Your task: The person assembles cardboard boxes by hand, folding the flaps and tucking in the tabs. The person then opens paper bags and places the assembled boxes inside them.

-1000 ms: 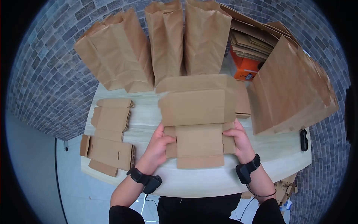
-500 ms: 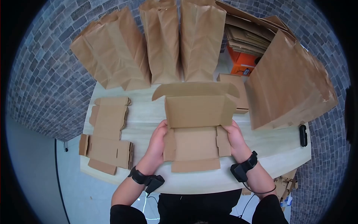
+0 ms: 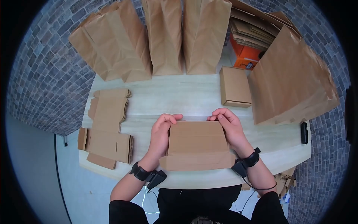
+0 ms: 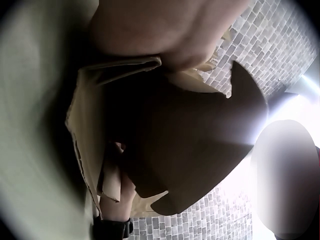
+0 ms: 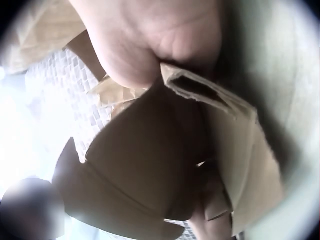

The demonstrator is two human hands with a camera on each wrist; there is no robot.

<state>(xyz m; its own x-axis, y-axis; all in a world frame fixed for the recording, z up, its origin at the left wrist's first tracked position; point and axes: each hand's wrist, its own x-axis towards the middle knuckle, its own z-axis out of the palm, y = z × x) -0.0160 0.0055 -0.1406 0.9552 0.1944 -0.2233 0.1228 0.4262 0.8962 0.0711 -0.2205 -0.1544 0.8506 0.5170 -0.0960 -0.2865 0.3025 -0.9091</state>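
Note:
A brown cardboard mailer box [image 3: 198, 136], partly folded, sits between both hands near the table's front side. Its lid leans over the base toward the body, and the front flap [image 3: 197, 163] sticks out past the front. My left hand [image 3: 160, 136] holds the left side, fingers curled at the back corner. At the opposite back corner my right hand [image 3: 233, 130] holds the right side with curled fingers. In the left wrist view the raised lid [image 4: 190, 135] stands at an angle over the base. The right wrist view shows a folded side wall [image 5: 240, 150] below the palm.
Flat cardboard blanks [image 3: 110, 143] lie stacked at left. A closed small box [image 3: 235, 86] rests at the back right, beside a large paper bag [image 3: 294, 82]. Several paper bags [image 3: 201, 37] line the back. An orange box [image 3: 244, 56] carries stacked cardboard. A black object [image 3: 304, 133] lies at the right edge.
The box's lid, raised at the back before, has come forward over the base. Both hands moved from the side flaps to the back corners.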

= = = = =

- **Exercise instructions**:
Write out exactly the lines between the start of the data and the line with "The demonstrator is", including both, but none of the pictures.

- **Solution to the problem**:
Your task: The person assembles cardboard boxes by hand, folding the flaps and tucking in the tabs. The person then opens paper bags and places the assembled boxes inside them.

-1000 ms: 
-500 ms: 
+0 ms: 
+0 ms: 
+0 ms: 

The demonstrator is two human hands with a camera on each wrist; there is no robot.

Nothing else is part of this answer.